__Exercise prompt__.
Beginning at the line with "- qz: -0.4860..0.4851" in the records below, return each line up to and including the last, exactly as it stands, but not the pictures.

Entries taken from a collection
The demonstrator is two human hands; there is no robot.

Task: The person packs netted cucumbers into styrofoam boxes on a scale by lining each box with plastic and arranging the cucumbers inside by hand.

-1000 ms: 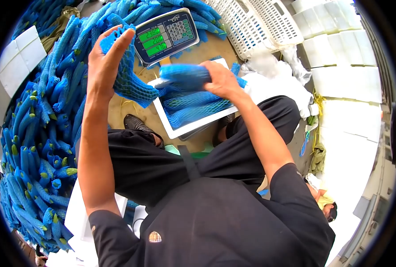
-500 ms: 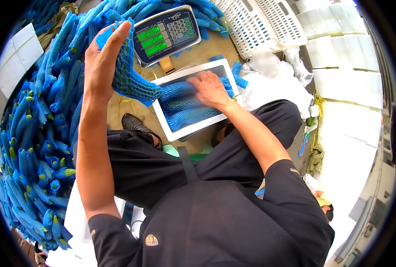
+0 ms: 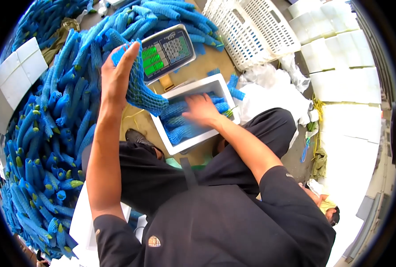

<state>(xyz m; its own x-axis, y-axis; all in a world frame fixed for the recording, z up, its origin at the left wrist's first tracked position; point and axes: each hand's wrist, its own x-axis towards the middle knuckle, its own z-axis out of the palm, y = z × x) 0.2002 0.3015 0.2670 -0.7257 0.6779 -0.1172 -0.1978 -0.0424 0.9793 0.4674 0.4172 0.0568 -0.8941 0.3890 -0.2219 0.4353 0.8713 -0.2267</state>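
Note:
My left hand [image 3: 116,82] is closed around a long vegetable in a blue mesh sleeve [image 3: 141,91], raised beside the scale. Its lower end hangs over the left edge of a white foam box [image 3: 193,143]. Inside that box lie several more blue-sleeved vegetables [image 3: 180,133], side by side, with a bit of green showing at one end. My right hand [image 3: 201,110] rests on them, fingers apart and palm down, slightly blurred.
A scale display [image 3: 170,51] with green lit digits stands behind the box. A large heap of sleeved vegetables [image 3: 51,133] curves around the left side. A white crate [image 3: 256,33], plastic bags [image 3: 262,100] and stacked foam boxes [image 3: 340,53] stand on the right.
The whole view has shifted, so the box and scale appear lower. My right hand has slid toward the near left part of the box. The left hand still holds its sleeved vegetable.

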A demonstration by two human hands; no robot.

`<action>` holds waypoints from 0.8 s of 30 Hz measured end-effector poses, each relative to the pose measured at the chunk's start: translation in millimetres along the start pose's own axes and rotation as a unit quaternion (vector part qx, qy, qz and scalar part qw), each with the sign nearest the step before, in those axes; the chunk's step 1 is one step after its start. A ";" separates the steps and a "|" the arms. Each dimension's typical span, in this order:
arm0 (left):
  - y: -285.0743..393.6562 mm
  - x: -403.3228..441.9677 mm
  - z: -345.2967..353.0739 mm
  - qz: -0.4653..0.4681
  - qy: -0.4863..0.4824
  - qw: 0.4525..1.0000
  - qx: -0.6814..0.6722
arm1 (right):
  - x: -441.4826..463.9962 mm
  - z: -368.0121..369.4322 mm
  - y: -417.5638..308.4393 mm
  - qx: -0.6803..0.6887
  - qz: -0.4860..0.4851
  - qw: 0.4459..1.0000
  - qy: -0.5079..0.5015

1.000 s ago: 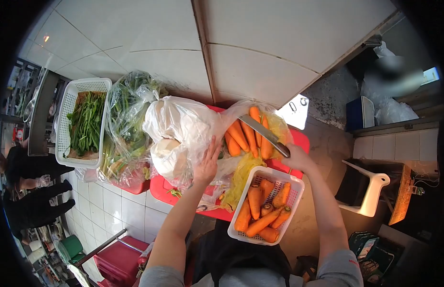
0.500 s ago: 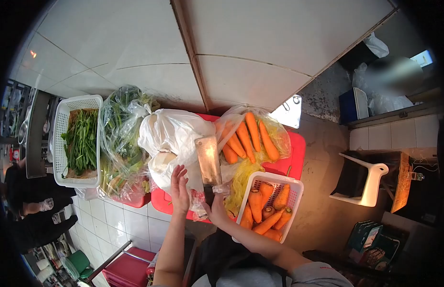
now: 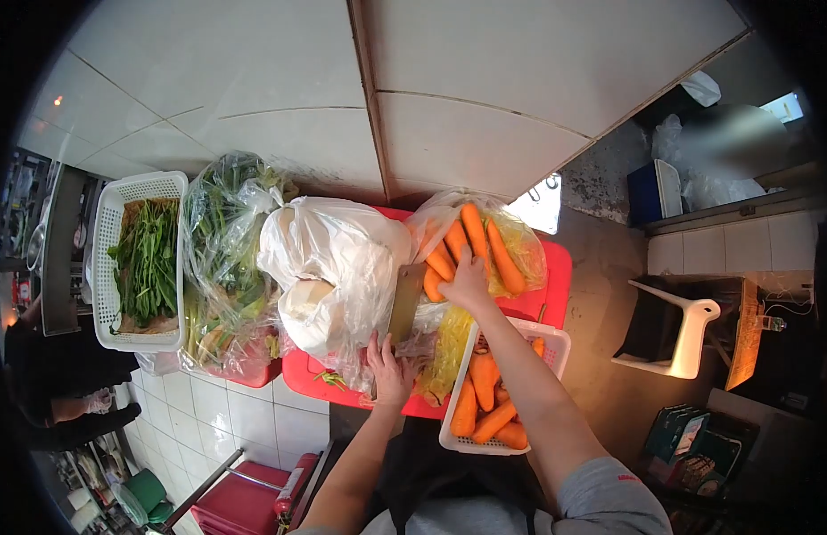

__Response for this exercise__.
  - qz: -0.4860..0.4851
  - qw: 0.4459..1.0000
  - qy: -0.5079..0.5015

1.000 s ago: 
0.500 s ago: 
now: 

The exercise was worked through completely.